E antes de prosseguir avisamos: calma leitor, calma leitora, a intenção aqui não é assustar ninguém. Uma vez introduzido este pavoroso personagem, pausa na inserção literária.
Trazendo a conversa para o campo das associações, mais especificamente para os estatutos destas entidades, temos dialogado com dezenas delas, que apresentam todo tipo de dificuldades para lidar com as questões burocráticas. Muitas não têm recursos para financiar todos os valores de formalização e manutenção da regularidade, seja com relação aos tributos, ou mesmo pelos custos junto aos cartórios e às prefeituras, por exemplo.

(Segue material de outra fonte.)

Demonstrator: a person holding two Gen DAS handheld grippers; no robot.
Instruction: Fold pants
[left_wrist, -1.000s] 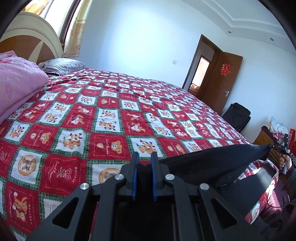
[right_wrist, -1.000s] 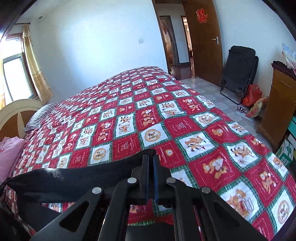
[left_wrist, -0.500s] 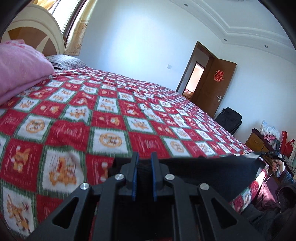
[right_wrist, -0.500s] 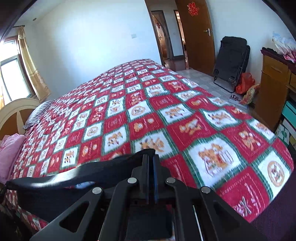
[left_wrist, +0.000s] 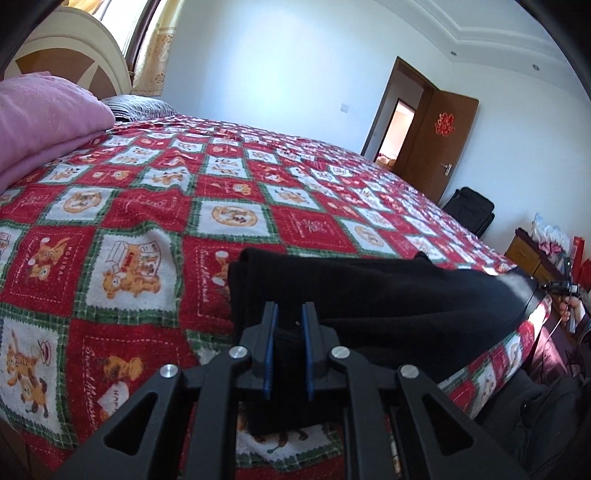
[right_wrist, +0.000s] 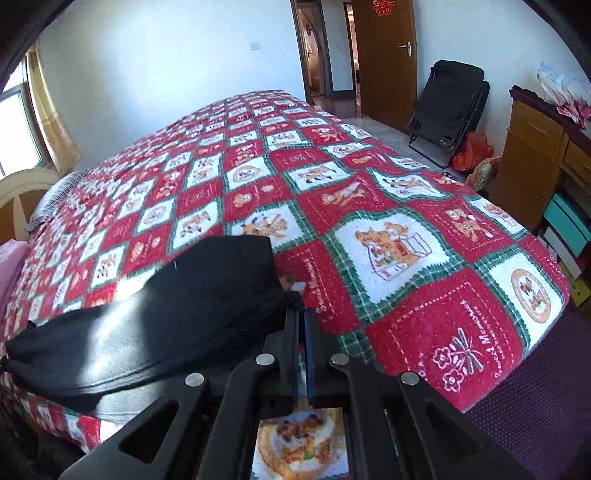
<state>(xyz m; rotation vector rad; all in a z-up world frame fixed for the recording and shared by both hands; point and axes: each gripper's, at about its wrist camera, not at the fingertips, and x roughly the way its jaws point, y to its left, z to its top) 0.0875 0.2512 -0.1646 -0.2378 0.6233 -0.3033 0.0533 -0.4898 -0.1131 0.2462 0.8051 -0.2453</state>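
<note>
Lying across the near edge of the bed: black pants (left_wrist: 369, 291), stretched sideways between the two grippers and resting on the bedspread (left_wrist: 147, 206)
Pants, left end: a folded, rounded edge reaching a little past the left gripper (left_wrist: 289, 314) onto the red, white and green squares
Pants, right end: a bunched knit corner (right_wrist: 273, 299) at the tips of the right gripper (right_wrist: 301, 317), the rest of the cloth (right_wrist: 166, 321) draping away to the left, with a glossy sheen in the sunlight
Left jaws: a narrow gap with black cloth sitting between the blue pads; they have just been opening, and whether the pads press on the cloth I cannot tell
Right jaws: closed tight, blue pads almost together, the corner of the pants at their tips
Bedspread: cartoon bear squares, covering the whole bed
Beside the pants: a pink quilt (left_wrist: 40, 118) folded by the headboard, well apart
Room: brown door (left_wrist: 439, 144) ajar beyond the bed; black folding chair (right_wrist: 447, 107) by the wall
</note>
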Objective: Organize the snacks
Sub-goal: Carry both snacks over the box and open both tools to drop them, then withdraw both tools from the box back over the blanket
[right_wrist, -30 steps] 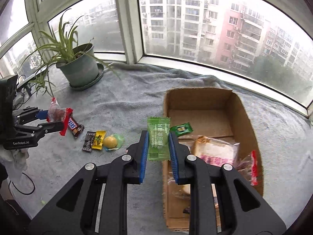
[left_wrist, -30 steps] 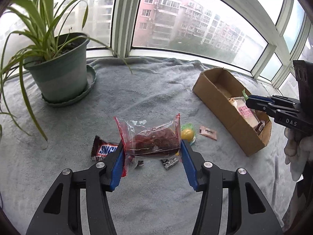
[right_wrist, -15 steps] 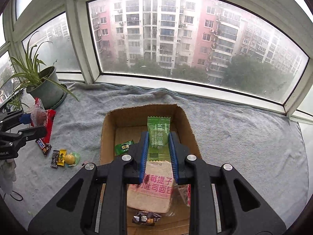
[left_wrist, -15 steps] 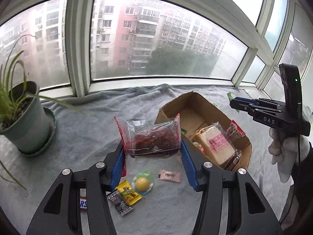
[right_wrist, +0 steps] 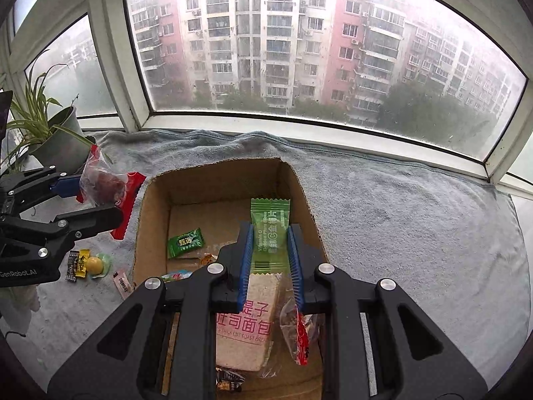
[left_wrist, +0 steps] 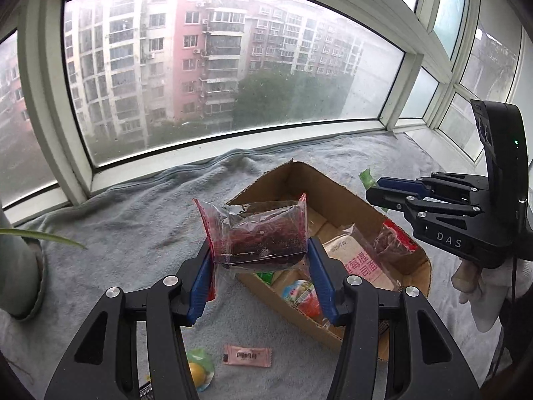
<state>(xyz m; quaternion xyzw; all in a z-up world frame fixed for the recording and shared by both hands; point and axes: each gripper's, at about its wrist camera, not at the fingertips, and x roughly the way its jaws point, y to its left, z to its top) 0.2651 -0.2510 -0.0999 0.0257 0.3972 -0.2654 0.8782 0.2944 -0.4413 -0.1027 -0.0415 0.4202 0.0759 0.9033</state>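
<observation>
My left gripper (left_wrist: 260,250) is shut on a clear red-edged bag of dark dried fruit (left_wrist: 258,230), held just above the near left rim of the cardboard box (left_wrist: 336,186). My right gripper (right_wrist: 269,243) is shut on a green candy sachet (right_wrist: 269,230) over the inside of the box (right_wrist: 153,220). In the box lie a toast bread pack (right_wrist: 246,320), a small green sachet (right_wrist: 185,242), a red-edged bag (right_wrist: 298,330) and other small wrappers. The right wrist view shows the left gripper (right_wrist: 96,200) with the fruit bag (right_wrist: 100,183) at the box's left side.
A grey towel (right_wrist: 399,206) covers the window sill. Loose on it left of the box are a pink sachet (left_wrist: 247,355), a yellow sweet in green wrap (left_wrist: 197,369) and small dark and yellow wrappers (right_wrist: 76,263). A potted plant (right_wrist: 53,140) stands far left. Windows close off the back.
Both grippers have swung toward the box. The left one carried the fruit bag from over the loose snacks to the box's rim. The right one brought the green sachet over the box's inside.
</observation>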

Há ainda aquelas ideias recorrentes, mas muito mal embasadas, de que para elaborar um estatuto não é necessário um acompanhamento técnico, já que se trataria de uma mera formalidade que se apresenta ao cartório¹.
Neste cenário, prevalece o costume de se construir o estatuto das associações a partir de trechos de documentos diversos: tem quem se inspire em documentos de entidades parceiras e tem aqueles padrões disponibilizados pelos cartórios ou mesmo pelas contabilidades. Mais recentemente, o usual é fazer download pela internet, já que estão disponíveis uma infinidade de modelos e formulários.
Vale dizer que não temos nada contra os modelos disponibilizados, seja qual for a fonte, incluindo os diversos sites da internet. Estes documentos podem ser bons ou ruis, melhor ou pior embasados, ter razoáveis níveis de organização, enfim, tem de todo tipo. Seja como for, acreditamos que aquelas pessoas que se propõem a elaborar e disponibilizar tais modelos têm a melhor das intenções de contribuir com as associações.
O OSC Legal Instituto disponibiliza um modelo em seu site (www.osclegal.org.br) como parte do processo pedagógico de construção ou gestão de uma entidade. Em nossa metodologia, o estatuto é o primeiro passo para se pensar sistematicamente as dinâmicas internas de uma associação, a partir das perspectivas jurídica (adequação às leis vigentes), política (distribuição de poder) e de gestão social (governança).
Mas temos que ressaltar que os modelos são instrumentos, devem ser tratados como meio e não como fim. Ou seja, o documento (por melhor que seja a sua qualidade) não vem pronto e não basta preencher os dados específicos, como CNPJ e endereço da entidade. É preciso fazer uma mediação, um trabalho de adaptação daquele documento à realidade de cada entidade, à sua vocação institucional, aos desafios que se propõe a enfrentar cotidianamente e ao seu planejamento.
É importante procurar profissionais especializados, da área jurídica e contábil para a tarefa. Lembrando sempre que a legislação exige a assinatura de advogado/a regularmente habilitado/a nos atos constitutivos das associações, o que garante sua regularidade jurídica².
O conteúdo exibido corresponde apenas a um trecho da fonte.